Dear All---I agree with Mike & many others that one must explore the options & then decide with the facts at hand. In July '00 I opted for a "mini" transplant. My brother was a perfect match, I was not eligible for the STI trials, and I was basically healthy. I was also over 50(57 @dx with a Nov. birthday)---a critical point for increased mortality rate.
 
I was offered the mini because the procedure involved no radiation & less aggressive chemo, thus less risk. But I don't know what the difference was compared  with the chemo given for a full bmt. I asked about the success rate & was told "We don't know." But I decided on it for the above reasons and also because I didn't want to wonder later. I was in the hospital 3+ wks. & came through very well. Had some rough bouts after getting platelets-------got the shakes so badly that the bed practically shook, too. I later said it was like Linda Blair in 'The Exorcist.' (Sorry if the younger folks have no frame of reference for this.)To top things off, the nurses said I had a fever----so they put ice packs under my arms & behind my neck!!!
 
The other rough piece was having a gi attack 3 nights in a row. The 1st night I had 2 nurses with me. I was sitting on the toilet; they kept telling me to keep my head up. But all I wanted to do was throw myself on the cold tile floor. I had had a unit of blood that day. It was possibly a reaction to the preservative used in the blood. The 2nd night I had 1 nurse with me; the 3rd night I was fine on my own---not esp. happy, but fine.
 
My counts got to zero as intended. I never had terrible mouth sores or nausea, so I was able to eat. Someone told me to order an extra sandwich to keep for later in the evening in case I got hungry. I often did partly because I stayed up late so I wouldn't have to be awakened at midnight for medication. Saw a lot of late night Oprah & read 'The Poisonwood Bible' start to finish. Also had a fridge where I kept jello & some other stuff. No dental floss was allowed in case of cutting the gums. So I gave mine up to one of the nurses. About 2 days went by & I couldn't stand not using it. So I had my husband get it for me & hid it in my drawer. I was very careful both in using it & in not getting caught.
 
 I made friends with Sharon down the hall; we walked the hall daily& sometimes checked on each other by phone. She kept a brisk pace & I followed---I was so afraid of getting lung problems. Sharon stayed in the hospital longer than I did. She had a lot more trouble than I did, even though she too had the mini. In October of '00 I learned that Sharon had died. But she had had a blood disorder for 20 yrs.(Her dx was something I had never heard of but didn't want to ask her a lot of questions so never got the name straight.) The transplant was her last resort, whereas mine was the 1st resort. It was a great sadness to lose her.
 
One of the nurses gave me a list of her rules: never eat in bed---always get yourself up & out & sit in a chair.shower daily no matter how bad you feel. Walk daily. I was afraid not to listen to her & I didn't want to disappoint her. The nurses are incredible people; so are the drs. But I long ago recognized that the docs give the orders & create the formula but it's the nurses who keep you alive. And everyone cares that you stay alive.
 
This is getting so long that my wrists are tired.

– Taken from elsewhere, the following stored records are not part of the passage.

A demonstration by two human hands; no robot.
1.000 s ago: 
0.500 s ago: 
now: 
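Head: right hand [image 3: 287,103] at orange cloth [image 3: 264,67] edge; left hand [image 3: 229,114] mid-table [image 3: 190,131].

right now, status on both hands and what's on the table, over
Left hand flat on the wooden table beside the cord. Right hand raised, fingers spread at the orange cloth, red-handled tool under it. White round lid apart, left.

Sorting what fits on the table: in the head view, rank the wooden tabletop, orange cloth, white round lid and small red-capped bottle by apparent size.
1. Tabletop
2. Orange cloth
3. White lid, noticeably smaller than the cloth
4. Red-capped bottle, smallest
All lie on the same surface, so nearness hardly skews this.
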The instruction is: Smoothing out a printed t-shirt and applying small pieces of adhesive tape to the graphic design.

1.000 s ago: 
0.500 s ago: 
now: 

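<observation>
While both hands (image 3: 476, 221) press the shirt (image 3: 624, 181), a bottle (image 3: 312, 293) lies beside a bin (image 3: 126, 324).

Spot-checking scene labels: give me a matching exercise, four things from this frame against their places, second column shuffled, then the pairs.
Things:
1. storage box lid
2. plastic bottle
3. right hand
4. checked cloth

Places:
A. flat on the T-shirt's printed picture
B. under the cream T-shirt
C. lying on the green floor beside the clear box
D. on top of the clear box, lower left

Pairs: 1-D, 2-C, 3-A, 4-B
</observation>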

So I'll give the last chapter & then write again about some coping strategies.
 
I went home on day 24. My brother's cells never got above 30%. In Oct. they tried a DLI---donor leukocyte infusion---to trigger the remission. It didn't work. But the whole process helped reduce the Phillies from 100% to 20%(I think). Can't believe I can't remember. Then my dr. got me into the 114 trial even tho I was not in the advanced stage. I had an additional translocation so that qualified me for the advanced stage trial. I started STI in Nov. '00. It was FDA approved in May. Reached full remission by late August '01. Am going on 5 yrs. from dx(March '00) & 4 1/2 yrs. with Gleevec. I am healthy & active---a bit overweight("chuffy," as they say in Trinidad). My life isn't perfect but it's awfully good.
 
Next chapter I'll tell you how scared & anxious I was on the road from dx to remission. 
 
I hope I'm being helpful. As the Dali Lami once said, "I can't teach you anything. I can only tell you what I know."(Might not be a direct quote, but it's close.)